Ahead of their eventual move to a larger gallery in LA, Miller and Oder decided to open a satellite space in Palm Springs, near where they spent much of the pandemic lockdown. Miller noticed that the city’s main downtown strips had empty storefronts from businesses that had shuttered because of Covid. He started scanning listings for a potential new gallery outpost.
“I’m always like, OK, I’ll entertain this, but it’s not going to happen,” Oder said, as they both began to laugh. “But with this space, I was like, Oh, this is a great space—this makes sense. New York has the Hamptons”—where many blue-chip dealers operated temporary spaces in 2020—“and Palm Springs is like LA’s little spot.”

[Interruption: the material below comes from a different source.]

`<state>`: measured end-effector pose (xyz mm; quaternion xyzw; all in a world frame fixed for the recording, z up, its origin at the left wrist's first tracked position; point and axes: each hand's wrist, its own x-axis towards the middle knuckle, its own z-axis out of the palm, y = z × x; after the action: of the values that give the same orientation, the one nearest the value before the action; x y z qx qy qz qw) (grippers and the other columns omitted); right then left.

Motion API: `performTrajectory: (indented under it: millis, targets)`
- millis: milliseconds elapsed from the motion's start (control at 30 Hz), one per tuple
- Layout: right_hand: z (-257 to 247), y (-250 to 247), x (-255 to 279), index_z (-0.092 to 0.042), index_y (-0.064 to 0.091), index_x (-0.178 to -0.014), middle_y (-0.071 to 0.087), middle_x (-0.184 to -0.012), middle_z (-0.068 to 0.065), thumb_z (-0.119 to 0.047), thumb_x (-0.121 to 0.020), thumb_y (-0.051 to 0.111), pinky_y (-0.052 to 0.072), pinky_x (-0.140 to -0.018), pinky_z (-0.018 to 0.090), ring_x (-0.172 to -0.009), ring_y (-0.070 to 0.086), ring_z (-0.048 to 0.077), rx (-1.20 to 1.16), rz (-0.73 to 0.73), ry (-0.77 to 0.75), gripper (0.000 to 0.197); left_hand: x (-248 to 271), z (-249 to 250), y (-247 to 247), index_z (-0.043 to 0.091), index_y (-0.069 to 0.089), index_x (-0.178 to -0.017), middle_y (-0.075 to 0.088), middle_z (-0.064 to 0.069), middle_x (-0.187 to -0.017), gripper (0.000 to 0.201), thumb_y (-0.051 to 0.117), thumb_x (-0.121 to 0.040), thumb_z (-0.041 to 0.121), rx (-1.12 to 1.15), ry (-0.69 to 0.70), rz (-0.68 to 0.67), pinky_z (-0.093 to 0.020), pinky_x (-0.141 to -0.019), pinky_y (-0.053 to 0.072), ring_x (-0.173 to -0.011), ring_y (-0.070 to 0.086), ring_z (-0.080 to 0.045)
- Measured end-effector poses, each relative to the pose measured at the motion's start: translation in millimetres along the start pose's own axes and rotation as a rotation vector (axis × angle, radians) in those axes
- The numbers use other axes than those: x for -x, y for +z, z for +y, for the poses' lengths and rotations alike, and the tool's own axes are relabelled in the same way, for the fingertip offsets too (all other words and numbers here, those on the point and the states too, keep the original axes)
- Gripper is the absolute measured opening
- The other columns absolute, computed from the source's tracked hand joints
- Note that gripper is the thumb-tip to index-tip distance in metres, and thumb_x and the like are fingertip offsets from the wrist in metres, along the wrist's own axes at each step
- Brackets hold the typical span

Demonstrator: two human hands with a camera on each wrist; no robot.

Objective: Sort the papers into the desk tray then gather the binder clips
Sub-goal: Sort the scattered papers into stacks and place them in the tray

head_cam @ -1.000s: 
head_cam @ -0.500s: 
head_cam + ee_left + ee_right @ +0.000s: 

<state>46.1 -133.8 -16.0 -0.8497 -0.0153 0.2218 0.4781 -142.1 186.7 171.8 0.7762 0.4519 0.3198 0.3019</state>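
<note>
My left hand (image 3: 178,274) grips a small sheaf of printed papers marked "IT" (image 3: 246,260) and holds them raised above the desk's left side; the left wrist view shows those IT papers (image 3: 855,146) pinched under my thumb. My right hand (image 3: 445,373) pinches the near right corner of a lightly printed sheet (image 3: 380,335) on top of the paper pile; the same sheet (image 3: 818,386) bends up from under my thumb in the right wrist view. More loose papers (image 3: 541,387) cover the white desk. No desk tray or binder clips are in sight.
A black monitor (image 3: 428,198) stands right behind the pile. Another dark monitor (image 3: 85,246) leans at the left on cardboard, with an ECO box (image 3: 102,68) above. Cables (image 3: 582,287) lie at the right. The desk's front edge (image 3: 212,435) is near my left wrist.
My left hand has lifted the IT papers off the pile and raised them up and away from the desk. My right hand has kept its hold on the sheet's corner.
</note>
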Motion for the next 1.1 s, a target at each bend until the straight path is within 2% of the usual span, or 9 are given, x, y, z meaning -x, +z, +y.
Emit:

Miller said that the Palm Springs space is more intimate, and that it allows the gallery to mount different kinds of shows than in their new LA digs while also attracting a different audience. “Even though we get big crowds to come to our shows in LA, sometimes it feels insular,” he said. “You have to be aware of the art world to know about The Pit, but in Palm Springs, we’re right on the strip, next to a public parking lot. I love that in theory, someone could park in the parking lot, and they could walk by with a little kid, who could look in the windows and see the art and have a powerful experience with it.”
Miller and Oder said that by moving the LA flagship, they hope it will signal a maturation of the gallery, potentially allowing them to start adding more artists’ estates and more established artists to its roster. Last December, for example, the gallery mounted an exhibition for the late ceramicist Viola Frey.
The gallery’s two opening group shows are indicative of that as well. “Cognitive Surge: Coach Stage” will pair the work of iconic LA artist Paul McCarthy and Benjamin Weissman, who was Miller and Oder’s art professor at ArtCenter. Meanwhile the larger group show, “Halfway to Sanity,” will feature new and recent work by some 50 artists from the gallery’s “past, present, and future,” including Sterling Ruby, Laura Owens, Erik Frydenborg, Amanda Ross-Ho, Shana Lutker, Mindy Shapero, Aaron Curry, Umar Rashid, Amir H. Fallah, Joel Gaitan, Blair Saxon-Hill, and Tamara Gonzales.
“We find such value in providing a context where emerging artists can show work alongside someone who has been a profound influence to them,” Miller said. “We want the program itself to be more indicative of that as a whole, rather than project to project.”